Work to be completed: All lines below starting at the one that holds "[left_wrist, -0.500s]" and ending at the one that holds "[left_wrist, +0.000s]" should be printed exactly, ends included. Pictures should not be printed, nor anything else.

Input data:
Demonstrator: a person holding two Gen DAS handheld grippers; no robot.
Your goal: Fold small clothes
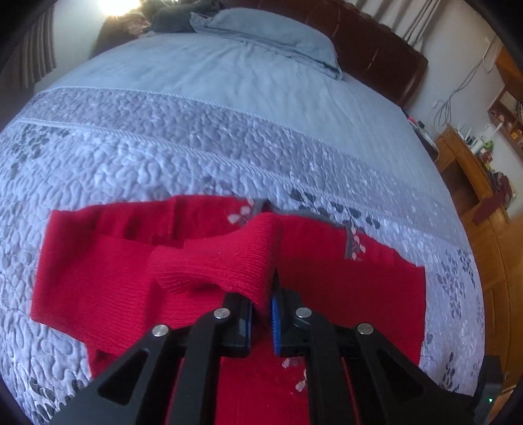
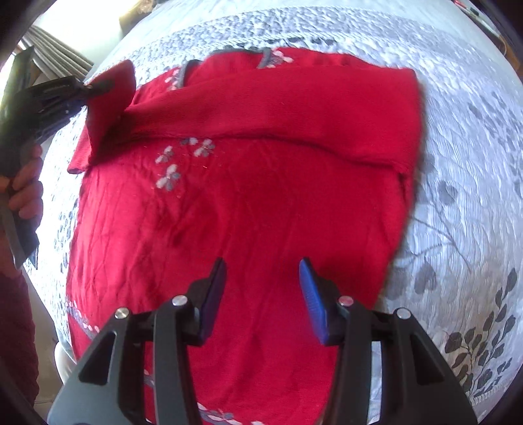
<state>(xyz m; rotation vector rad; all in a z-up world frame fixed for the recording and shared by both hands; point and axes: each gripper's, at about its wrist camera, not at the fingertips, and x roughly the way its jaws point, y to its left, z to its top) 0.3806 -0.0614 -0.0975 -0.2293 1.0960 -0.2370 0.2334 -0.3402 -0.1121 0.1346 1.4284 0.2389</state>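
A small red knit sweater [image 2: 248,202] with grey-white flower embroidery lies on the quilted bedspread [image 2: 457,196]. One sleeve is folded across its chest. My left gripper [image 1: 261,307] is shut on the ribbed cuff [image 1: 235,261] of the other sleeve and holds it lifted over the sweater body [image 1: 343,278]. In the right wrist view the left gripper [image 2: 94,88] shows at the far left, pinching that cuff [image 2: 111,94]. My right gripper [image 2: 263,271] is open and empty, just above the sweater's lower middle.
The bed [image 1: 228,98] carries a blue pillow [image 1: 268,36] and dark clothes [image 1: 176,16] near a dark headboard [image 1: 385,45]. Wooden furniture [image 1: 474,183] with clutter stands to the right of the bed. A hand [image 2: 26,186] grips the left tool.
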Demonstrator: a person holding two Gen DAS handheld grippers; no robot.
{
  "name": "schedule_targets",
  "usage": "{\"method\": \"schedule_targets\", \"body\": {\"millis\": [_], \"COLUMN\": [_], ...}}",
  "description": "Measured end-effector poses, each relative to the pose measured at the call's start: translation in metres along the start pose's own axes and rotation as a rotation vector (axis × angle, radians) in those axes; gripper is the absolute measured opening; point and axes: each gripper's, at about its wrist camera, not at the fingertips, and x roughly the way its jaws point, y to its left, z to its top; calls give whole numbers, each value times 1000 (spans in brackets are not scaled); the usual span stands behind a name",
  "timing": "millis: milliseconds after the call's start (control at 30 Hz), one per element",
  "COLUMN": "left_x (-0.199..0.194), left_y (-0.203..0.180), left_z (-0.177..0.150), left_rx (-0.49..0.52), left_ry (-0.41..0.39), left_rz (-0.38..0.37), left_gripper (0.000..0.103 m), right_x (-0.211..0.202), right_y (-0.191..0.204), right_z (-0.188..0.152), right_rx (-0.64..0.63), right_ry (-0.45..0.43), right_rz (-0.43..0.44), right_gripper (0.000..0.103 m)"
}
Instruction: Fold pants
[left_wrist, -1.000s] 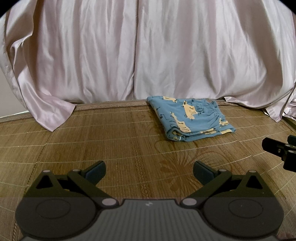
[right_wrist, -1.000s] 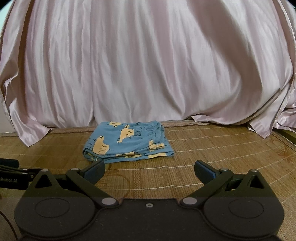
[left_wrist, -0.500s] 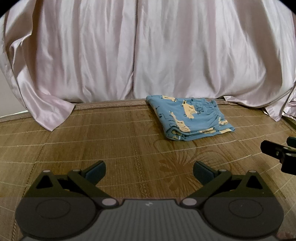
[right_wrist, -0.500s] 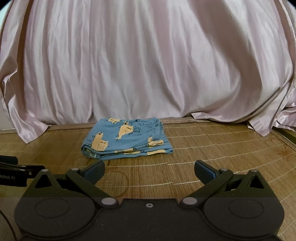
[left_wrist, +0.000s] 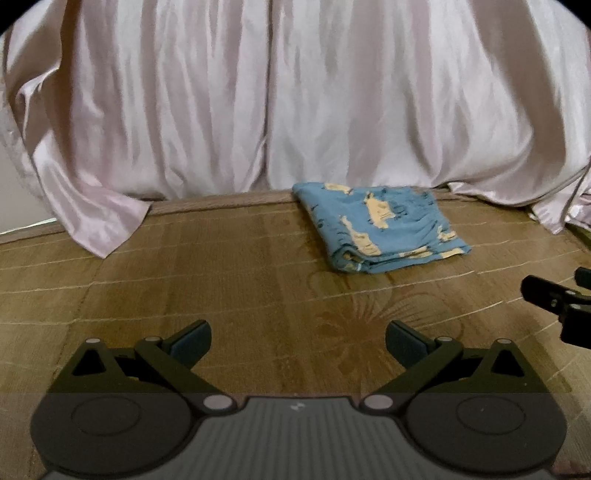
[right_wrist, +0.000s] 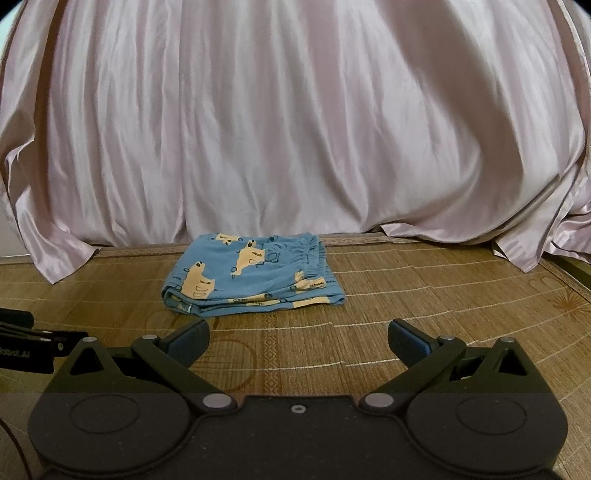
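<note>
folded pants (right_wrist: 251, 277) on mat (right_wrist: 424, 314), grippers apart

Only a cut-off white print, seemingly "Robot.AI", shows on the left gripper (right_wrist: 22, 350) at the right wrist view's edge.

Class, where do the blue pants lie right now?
The blue pants lie folded on the bamboo mat, near the pink curtain, ahead of both open grippers.

- pants (right_wrist: 255, 277): blue with yellow cartoon prints, folded into a flat compact rectangle of stacked layers
- lie on mat (right_wrist: 424, 295), near its far edge, just in front of curtain (right_wrist: 295, 129)
</note>
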Motion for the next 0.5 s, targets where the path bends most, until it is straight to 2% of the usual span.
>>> {"method": "schedule_targets", "body": {"millis": [500], "left_x": [2], "left_y": [-3], "left_z": [-1], "left_rx": [35], "left_ry": [13], "left_rz": [16], "left_gripper": [103], "right_x": [1], "right_y": [-1], "right_z": [-2], "right_rx": [-8], "right_ry": [8], "right_rz": [3], "right_gripper": [102]}}
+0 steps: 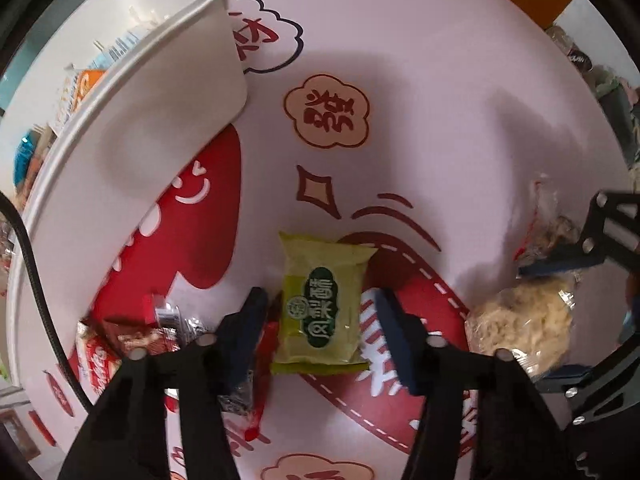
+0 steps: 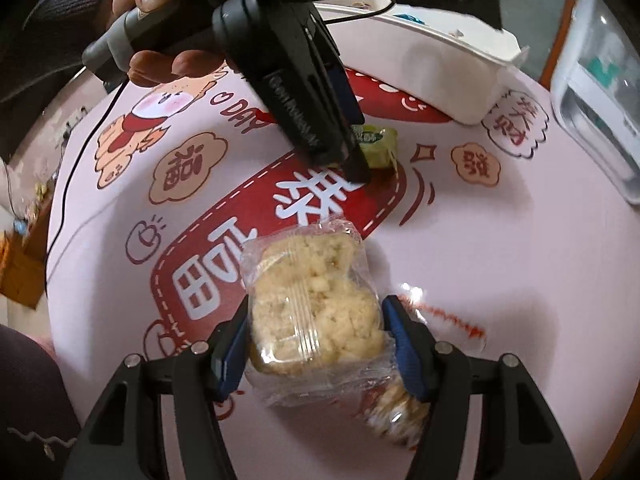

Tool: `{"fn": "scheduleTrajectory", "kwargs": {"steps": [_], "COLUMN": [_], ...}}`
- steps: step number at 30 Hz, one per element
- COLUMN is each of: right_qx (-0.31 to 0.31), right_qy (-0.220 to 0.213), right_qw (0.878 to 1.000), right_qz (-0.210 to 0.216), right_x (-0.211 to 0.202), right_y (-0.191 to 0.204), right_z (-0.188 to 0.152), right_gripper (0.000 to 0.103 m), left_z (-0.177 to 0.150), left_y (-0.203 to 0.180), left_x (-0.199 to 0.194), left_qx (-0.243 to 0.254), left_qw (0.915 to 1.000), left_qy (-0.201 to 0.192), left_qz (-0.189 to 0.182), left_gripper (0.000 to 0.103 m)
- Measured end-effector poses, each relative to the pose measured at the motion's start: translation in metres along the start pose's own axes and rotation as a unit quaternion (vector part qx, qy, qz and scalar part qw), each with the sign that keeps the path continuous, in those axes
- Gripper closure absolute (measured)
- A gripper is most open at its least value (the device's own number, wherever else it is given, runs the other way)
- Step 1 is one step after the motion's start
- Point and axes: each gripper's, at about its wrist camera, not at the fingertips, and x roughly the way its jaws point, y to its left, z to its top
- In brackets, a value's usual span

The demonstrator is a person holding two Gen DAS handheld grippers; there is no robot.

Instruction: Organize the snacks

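Between the right gripper's blue pads a clear-wrapped crumbly rice cake is sitting, both pads touching the crinkly film, so it is reading as a light grip ready for lifting; a second similar packet is lying just under it, blurred. Over on the left, the left gripper is pointing straight down and straddling a green pillow-shaped snack pack; its left pad is at the pack's edge but the right pad is standing visibly apart, so the jaws are open around it, not yet pinching. Placement looks deliberate: each tool is lining up on one packet for a two-handed pickup, probably toward the bin. Beside the left tool, small red and silver foil wrappers are lying loose on the glossy printed tablecloth, pink with red cartoon shapes. Farther back, a white smooth-walled plastic bin is standing on the cloth, already holding several packets. A person's hand is gripping the left tool's handle.
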Motion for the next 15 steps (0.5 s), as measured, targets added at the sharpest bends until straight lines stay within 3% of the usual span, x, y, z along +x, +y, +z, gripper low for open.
{"fn": "scheduleTrajectory", "kwargs": {"steps": [1, 2, 8, 10, 15], "right_qx": [0.007, 0.015, 0.052, 0.057, 0.065], "right_qy": [-0.003, -0.005, -0.02, -0.025, -0.032], "right_qw": [1.0, 1.0, 0.998, 0.998, 0.997], "right_qz": [0.003, 0.006, 0.007, 0.004, -0.004], "right_x": [0.0, 0.0, -0.008, -0.012, -0.021], "right_y": [0.0, -0.001, 0.002, 0.003, 0.009], "right_z": [-0.001, -0.002, -0.005, -0.005, -0.004], "right_gripper": [0.04, 0.041, 0.041, 0.041, 0.041], "left_z": [0.0, 0.0, -0.012, -0.016, -0.036], "left_y": [0.0, 0.0, -0.005, 0.01, 0.009], "left_x": [-0.001, -0.002, -0.003, 0.0, -0.019], "left_qx": [0.0, 0.0, -0.019, -0.03, -0.069], "left_qw": [1.0, 1.0, 0.9997, 0.9994, 0.9973], "left_qy": [-0.004, -0.006, -0.015, -0.016, -0.028], "left_qz": [-0.002, -0.004, -0.008, -0.009, 0.0], "left_gripper": [0.063, 0.066, 0.067, 0.067, 0.067]}}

Task solution:
[left_wrist, -0.500s] 
[right_wrist, -0.500s] 
[left_wrist, +0.000s] 

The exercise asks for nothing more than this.